IN THE UNITED STATES DISTRICT COURT FOR THE NORTHERN DISTRICT OF TEXAS DALLAS DIVISION
BRANDON M. JUMPER, § Plaintiff, § § v. § No. 3:25-CV-2011-E-BW § YENDO INC., § Defendant. §
FINDINGS, CONCLUSIONS, AND RECOMMENDATION OF THE UNITED STATES MAGISTRATE JUDGE Plaintiff Brandon M. Jumper, proceeding pro se, filed this action in state court against Defendant Yendo Inc. on June 26, 2025. (See Dkt. No. 1-4 at ECF p. 6.) Yendo removed the action to this Court on July 31. (See Dkt. No. 1.) The case was referred to the undersigned United States magistrate judge for case management under 28 U.S.C. § 636(b) by Special Order 3-251. (See Dkt. No. 3.) For reasons explained below, the undersigned recommends that this action be DISMISSED without prejudice pursuant to Fed. R. Civ. P. 4(m) for failure to serve the defendant and pursuant to Fed. R. Civ. P. 41(b) for failure to prosecute. I. BACKGROUND Jumper, a resident of Pennsylvania, initiated these legal proceedings by filing an Emergency Petition for Injunctive Relief and Immediate Release of Funds in the 191st District Court for Dallas County, Texas. (See Dkt. No. 1-4 at ECF p. 6 (“Compl.”).) He alleges that he is an account holder at Yendo, a “financial services entity,” and that he submitted a “dispute regarding funds currently withheld” by Yendo. (Id. ¶¶ 1.2, 3.3.) Jumper further alleges that Yendo did not resolve the dispute in a timely manner as required by regulations and, thus, must release the disputed funds—$3,587.00—to him. (Id. ¶¶ 3.4, 3.5, 3.9.)
Yendo removed the action on the basis of federal question jurisdiction. (See Dkt.

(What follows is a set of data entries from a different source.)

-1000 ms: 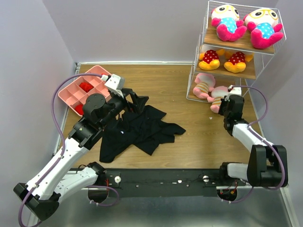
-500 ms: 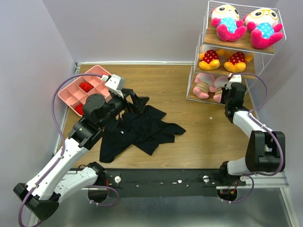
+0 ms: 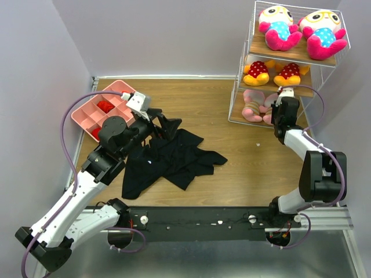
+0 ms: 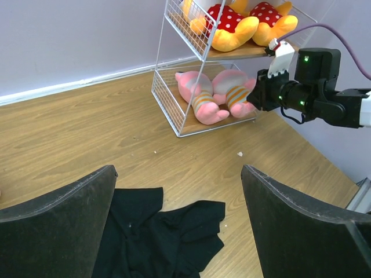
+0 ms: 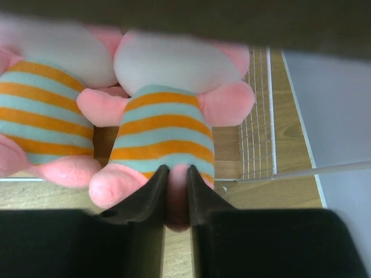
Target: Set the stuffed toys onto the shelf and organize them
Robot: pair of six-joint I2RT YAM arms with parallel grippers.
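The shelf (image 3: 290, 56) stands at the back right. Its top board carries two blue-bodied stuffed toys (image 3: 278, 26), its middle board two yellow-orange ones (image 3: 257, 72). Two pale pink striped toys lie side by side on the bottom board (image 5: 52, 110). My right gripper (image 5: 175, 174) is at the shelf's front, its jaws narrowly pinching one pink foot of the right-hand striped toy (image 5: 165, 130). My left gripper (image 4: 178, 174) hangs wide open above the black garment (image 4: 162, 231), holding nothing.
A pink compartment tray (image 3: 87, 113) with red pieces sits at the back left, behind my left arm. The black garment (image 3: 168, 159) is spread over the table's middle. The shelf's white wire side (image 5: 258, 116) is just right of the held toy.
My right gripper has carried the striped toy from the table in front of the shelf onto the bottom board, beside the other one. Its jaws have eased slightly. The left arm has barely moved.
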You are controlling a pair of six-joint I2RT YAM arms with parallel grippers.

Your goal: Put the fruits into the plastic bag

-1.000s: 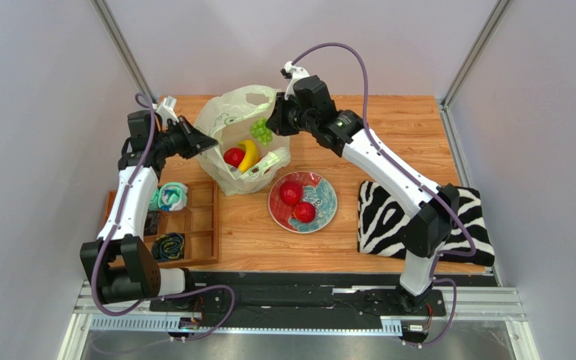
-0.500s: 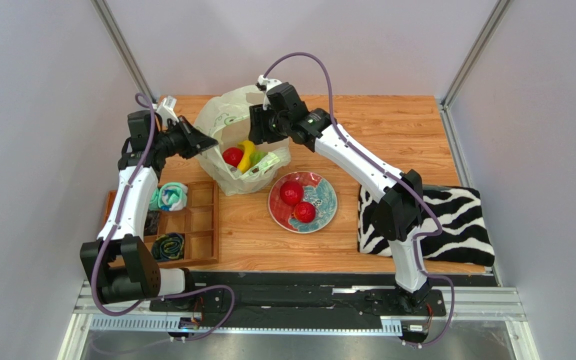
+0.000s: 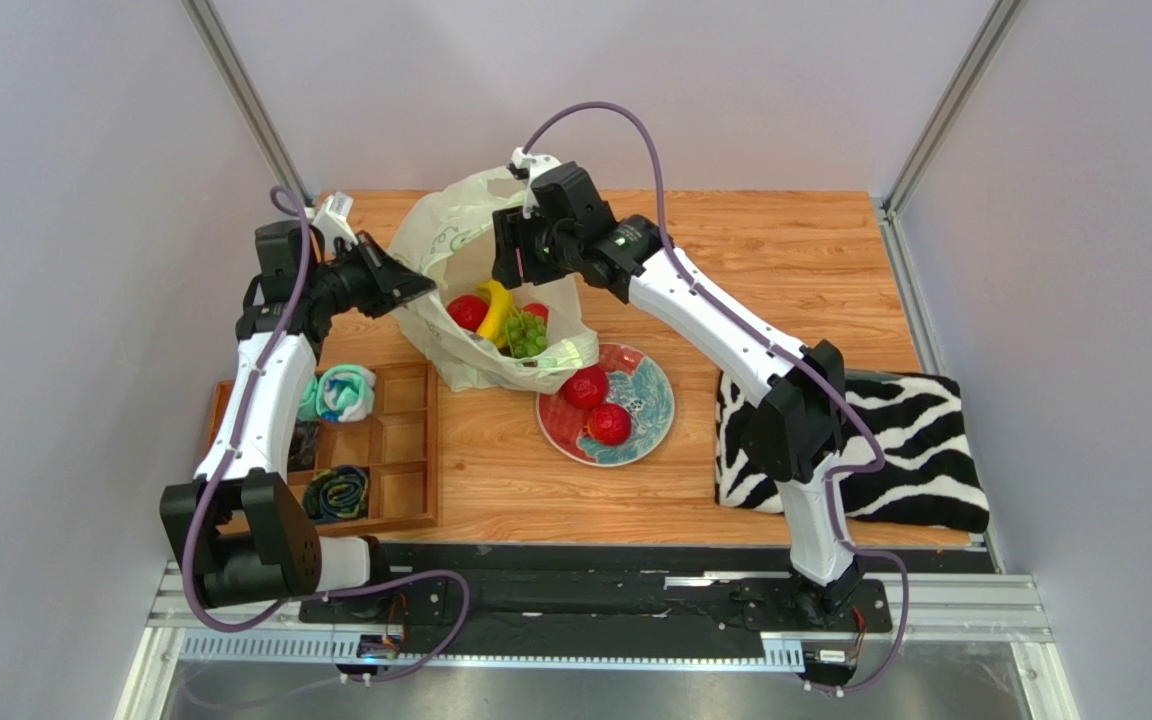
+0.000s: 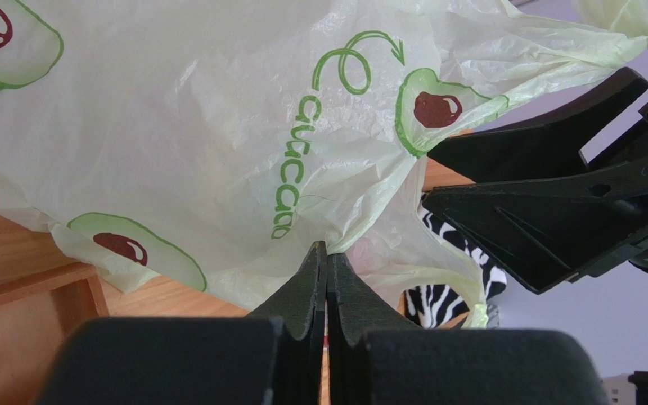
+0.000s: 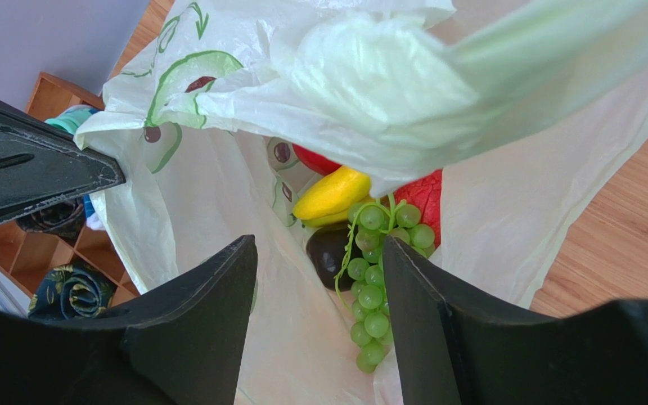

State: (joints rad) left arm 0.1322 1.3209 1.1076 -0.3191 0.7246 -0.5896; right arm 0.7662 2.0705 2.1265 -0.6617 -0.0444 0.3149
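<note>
The pale yellow-green plastic bag (image 3: 440, 240) stands open at the table's back left. My left gripper (image 3: 420, 285) is shut on its left rim; in the left wrist view the jaws (image 4: 327, 253) pinch the printed film (image 4: 175, 126). My right gripper (image 3: 515, 258) hangs open over the bag's mouth, nothing between its fingers (image 5: 319, 245). Inside the bag lie a yellow banana (image 5: 332, 194), a green grape bunch (image 5: 371, 287), a dark oval fruit (image 5: 329, 251) and a red fruit (image 5: 424, 198). Two red fruits (image 3: 585, 386) (image 3: 609, 425) sit on the patterned plate (image 3: 654, 393).
A wooden compartment tray (image 3: 394, 450) at front left holds rolled cloth bundles (image 3: 342, 393) (image 3: 336, 491). A zebra-striped cloth (image 3: 928, 450) lies at the right, under the right arm's elbow. The plate touches the bag's front corner.
My right gripper moved left over the bag's mouth and opened. The grape bunch it carried now lies inside the bag. The bag's front has sagged toward the plate.
</note>
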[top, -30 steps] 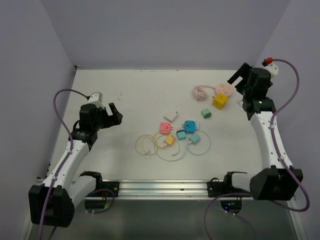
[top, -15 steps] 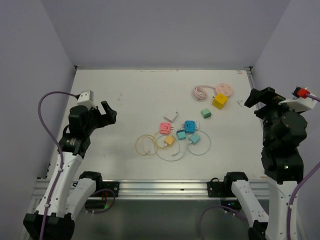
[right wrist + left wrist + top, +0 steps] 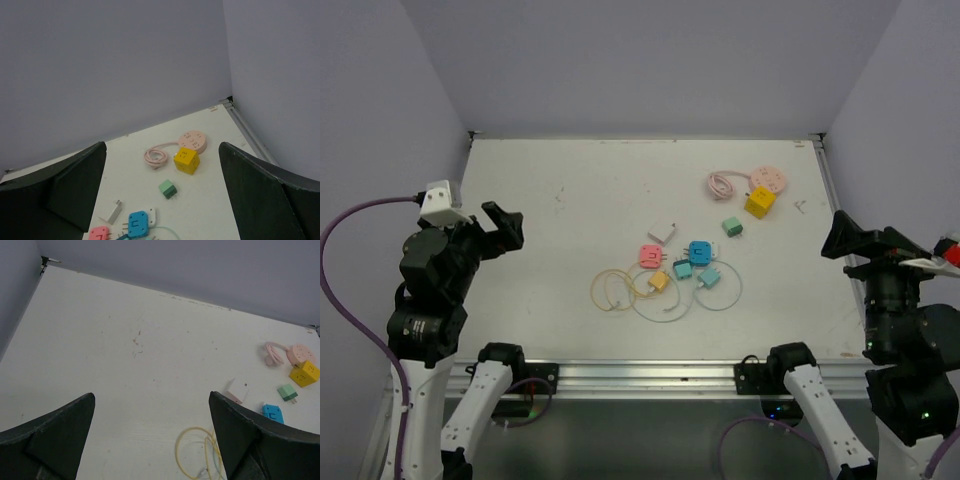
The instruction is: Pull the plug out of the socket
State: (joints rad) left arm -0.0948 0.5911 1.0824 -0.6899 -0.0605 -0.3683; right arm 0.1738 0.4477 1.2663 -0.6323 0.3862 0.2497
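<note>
- Grippers first: we see the left gripper (image 3: pixel 505 222) raised over the left side of the bench (image 3: pixel 570 190), jaws spread wide with nothing between them.
- Our right gripper (image 3: pixel 842 238) hangs at the right edge, equally wide and empty.
- We find the yellow cube plug (image 3: pixel 760 202) at the far right, touching the pink round socket (image 3: pixel 769 179), whose pink cable (image 3: pixel 722 184) coils to its left.
- Small coloured adapters (image 3: pixel 698 252) and looped cords (image 3: pixel 612 290) lie mid-bench, well apart from both grippers.
</note>
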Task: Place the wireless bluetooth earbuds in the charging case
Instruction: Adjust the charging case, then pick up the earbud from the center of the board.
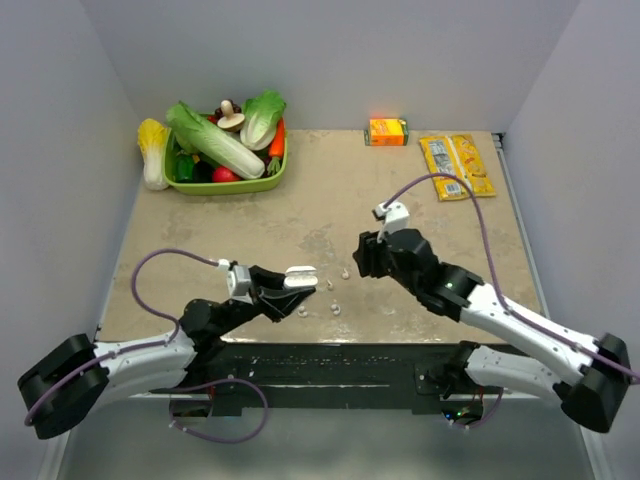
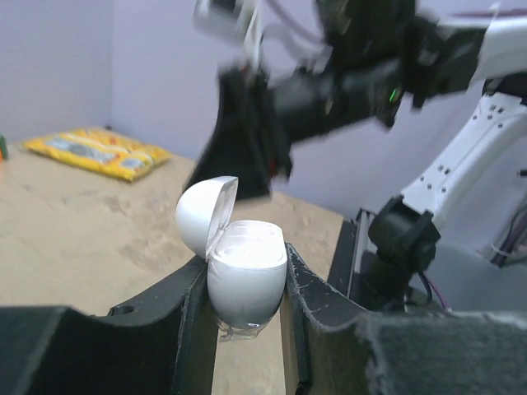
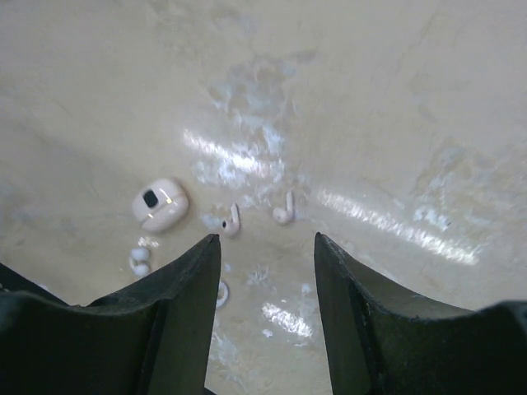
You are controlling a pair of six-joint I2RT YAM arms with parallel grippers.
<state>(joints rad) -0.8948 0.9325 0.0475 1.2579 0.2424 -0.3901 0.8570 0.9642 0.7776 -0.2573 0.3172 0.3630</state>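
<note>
Left gripper [image 1: 288,290], jaws partly closed, clamps the case [image 1: 300,277] by its lower half between both fingers [image 2: 185,309]. In the left wrist view the lid [image 2: 206,216] stands open, hinged back toward 10 o'clock, and the lower half faces up; whether anything sits inside cannot be told. Behind the case, from 12 to 2 o'clock, the right arm [image 2: 346,82] appears dark and blurred. In the top view the earbuds [image 1: 331,285] lie loose on the table [image 1: 250,230] between the two grippers. One pale piece is at about 6 o'clock just beside the case, two are at 3 to 5 o'clock of it, and one is farther right, near the right gripper. Right gripper [image 1: 362,258] has its jaws well apart, holding and touching nothing, and is tilted down over the table. The nearest earbud lies at about 8 o'clock just beside it, and the case is farther off at 8 o'clock. In the right wrist view two stemmed earbuds [image 3: 232,220] rest just beyond the fingertips [image 3: 210,247], toward 11 and 12 o'clock. A rounded pale piece with a dark patch [image 3: 160,204] lies at 10 o'clock, and small white bits [image 3: 140,259] lie beside the left-hand finger. Around the work area, top view: a green basket [image 1: 230,187] of vegetables at 11 o'clock in the far corner, an orange box [image 1: 387,131] at 12 o'clock against the back wall, and a yellow packet [image 1: 457,166] at 1 o'clock, all well apart from both grippers.
</note>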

No. 1.) Jumper had not served Yendo with process to that point. (See id. at ¶ 3.) On September 12, 2025, the undersigned entered an order directing Jumper to serve a summons and complaint pursuant to Fed. R. Civ. P. 4 and 28 U.S.C. § 1448
and to file proof of service or a waiver. (Dkt. No. 6.) The order warned Jumper that the case would be subject to dismissal under Fed. R. Civ. P. 4(m) if he did not serve Yendo by November 13, 2025. (Id. at 2.) Jumper’s deadline to file proof of service has passed, and he has not shown that Yendo has been served. In fact, Jumper has not taken in any action in
prosecution of this case since its removal to this Court. II. LEGAL STANDARDS Rule 4(m). When, as here, an action is removed to federal court before the plaintiff serves any defendant with process, “such process or service may be completed or new process issued in the same manner” as in cases filed in federal court. See 28 U.S.C. § 1448. Fed. R. Civ. P. 4 provides that “[t]he plaintiff is
responsible for having the summons and complaint served within the time allowed by Rule 4(m) and must furnish the necessary copies to the person who makes service.” Fed. R. Civ. P. 4(c)(1). After effecting service, the plaintiff must file proof of service with the court. Fed. R. Civ. P. 4(l)(1). If the plaintiff fails to serve a defendant “within 90 days after the complaint is filed, the court—on motion or on its own after notice to the plaintiff—must dismiss the action without prejudice against
that defendant,” unless the plaintiff shows both (1) good cause for his failure to timely and properly effect service and (2) good cause for the court to extend the time for service for an appropriate period. Fed. R. Civ. P. 4(m); Lewis v. Sec’y of Pub. Safety & Corr., 870 F.3d 365, 369 (5th Cir. 2017). “A pro se plaintiff is entitled to notice
before a district court dismisses an action, sua sponte, for failure to timely serve the defendants under Rule 4(m).” Drgac v. Treon, No. CIV.A.H-07-4283, 2008 WL 4746984, at *1 (S.D. Tex. Oct. 27, 2008) (citing Lindsey v. U.S. R.R. Ret. Bd., 101 F.3d 444, 446 (5th Cir. 1996)). But “[a] plaintiff's pro se status and ignorance of the law do not constitute cause for his failure to effect service in compliance with the rules.” Id.
(citing Kersh v. Derozier, 851 F.2d 1509, 1512 (5th Cir. 1988)). Rule 41(b). Fed. R. Civ. P. 41(b) “authorizes the district court to dismiss an action sua sponte for failure to prosecute or comply with a court order.” Griggs v. S.G.E. Mgmt., L.L.C., 905 F.3d 835, 844 (5th Cir. 2018) (citing McCullough v. Lynaugh, 835 F.2d 1126, 1127 (5th Cir. 1988)). This authority “flows from the court's inherent
power to control its docket and prevent undue delays in the disposition of pending cases.” Boudwin v. Graystone Ins. Co., 756 F.2d 399, 401 (5th Cir. 1985) (citing Link v. Wabash R.R. Co., 370 U.S. 626 (1962)); see also Lopez v. Aransas Cnty. Indep. Sch. Dist., 570 F.2d 541, 544 (5th Cir. 1978) (“Although [Rule 41(b)] is phrased in terms of dismissal on the motion of the defendant, it is clear that the power is inherent in the court and may be exercised sua sponte whenever necessary to ‘achieve the orderly and expeditious disposition of cases.’” (quoting Link, 370 U.S. at 631)).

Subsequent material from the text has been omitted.